Kenanga Research & Investment

Hua Yang Berhad - Broadly In-line

kiasutrader
Publish date: Thu, 24 Oct 2019, 10:03 AM

1HFY20 CNP of RM4.6m makes up 57% of our estimate, but below consensus’ full-year estimate at 41%. Property sales of RM120.6m are on track to meet our full-year target of RM251.7m. No dividends declared as expected. No changes to FY20-21E earnings. Maintain MP with lower TP of RM0.330.

Broadly in-line. 1HFY20 CNP of RM4.6m make up 57% of our estimate which we deem as broadly in-line as we expect slower progress billing in coming quarters. However, the result is below consensus expectation at 41% of full-year estimates. Property sales of RM120.6m are on track to meet our full-year target of RM251.7m. No dividends declared as expected.

Results’ highlight. 1HFY20 CNP surged by 60%, YoY, to RM4.6m compared to RM2.9m in 1HFY19 mainly due to: i) higher revenue achieved in first half of 2020 contributed by smooth construction progress from Meritus Residence, Penang and Astetica Residence, Seri Kembangan, and ii) slightly better margin of 7% compared to 5% in 1HFY19. However, the improved performance was partly offset by losses shared from its associate company of RM4.4m compared to profit of RM2.1m a year ago. QoQ, 2QFY20 registered CNP of RM1.0m (-73%) compared to RM3.7m in the preceding quarter largely due to: i) decrease in revenue to RM68.0m (-17%) from RM82.2m, ii) deteriorated performance in MAGNA, where losses increased close to three times compared to first quarter, and iii) higher effective tax rate of 67% compared to 47% in 1QFY20.

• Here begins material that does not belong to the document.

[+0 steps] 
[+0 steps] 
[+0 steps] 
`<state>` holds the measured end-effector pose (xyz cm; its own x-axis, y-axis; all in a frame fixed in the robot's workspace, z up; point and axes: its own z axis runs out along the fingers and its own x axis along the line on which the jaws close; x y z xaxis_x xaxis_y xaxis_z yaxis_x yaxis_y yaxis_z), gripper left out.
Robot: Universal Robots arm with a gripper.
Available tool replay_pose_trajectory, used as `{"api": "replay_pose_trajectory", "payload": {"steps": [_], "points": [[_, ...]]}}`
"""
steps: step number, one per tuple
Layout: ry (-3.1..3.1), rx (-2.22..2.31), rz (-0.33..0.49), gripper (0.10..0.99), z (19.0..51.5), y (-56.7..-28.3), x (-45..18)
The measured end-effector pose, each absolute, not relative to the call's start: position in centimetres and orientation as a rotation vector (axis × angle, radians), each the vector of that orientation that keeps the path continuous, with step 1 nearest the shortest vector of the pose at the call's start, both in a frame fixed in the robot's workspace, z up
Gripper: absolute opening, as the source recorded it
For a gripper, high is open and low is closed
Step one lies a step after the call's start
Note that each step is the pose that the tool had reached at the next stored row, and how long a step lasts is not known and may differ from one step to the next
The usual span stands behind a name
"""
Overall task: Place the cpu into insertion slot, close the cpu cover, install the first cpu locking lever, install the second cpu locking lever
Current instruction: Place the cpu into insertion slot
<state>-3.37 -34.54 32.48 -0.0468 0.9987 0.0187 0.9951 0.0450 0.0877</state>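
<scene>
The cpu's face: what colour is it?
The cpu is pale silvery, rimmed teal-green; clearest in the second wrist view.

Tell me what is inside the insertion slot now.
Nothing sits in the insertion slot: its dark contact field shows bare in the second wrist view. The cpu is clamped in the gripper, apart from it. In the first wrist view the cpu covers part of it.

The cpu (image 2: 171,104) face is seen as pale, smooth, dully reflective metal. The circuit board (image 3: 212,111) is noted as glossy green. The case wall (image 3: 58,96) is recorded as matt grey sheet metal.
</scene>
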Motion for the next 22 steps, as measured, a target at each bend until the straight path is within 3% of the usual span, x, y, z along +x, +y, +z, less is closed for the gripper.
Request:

Outlook. Despite the challenging operating landscape in the property sector, we believe HUAYANG is on the right track as they continue to derive sales from Penang, Johor and the Klang Valley backed by unbilled sales of RM182.9m (as at Sep 2019) with a year’s visibility and lower inventory of completed properties to RM34.3m. In terms of net gearing, it is down marginally from 0.67x to 0.61x and management remains optimistic of lowering it to the 0.5x level backed by certain projects that are nearing completion.

Earnings maintained. Post results, no changes to FY20-21E earnings.

Maintain MARKET PERFORM with lower Target Price of RM0.330 (from RM0.335) based on implied 85% discount (close to historical high level) to its RNAV/share of RM2.22. Despite its improving outlook, we reiterate our MARKET PERFORM call on HUAYANG due to its short earnings visibility coupled with the earnings uncertainty from its associate, i.e. MAGNA, which could continue to be a drag. We reduced our TP to RM0.330 (from RM0.335) mainly due to revised TP in MAGNA to RM0.710 (from RM0.740) in our previous MAGNA’s report. At current Target Price, our valuation implies Fwd. FY20-21E PBV of 0.2-0.2x, which is still at its historical trough levels.

Risks to our call include: (i) higher-than-expected sales, (ii) lowerthan-expected administrative costs, (iii) changes in real estate policies, and (iv) changes in lending environment.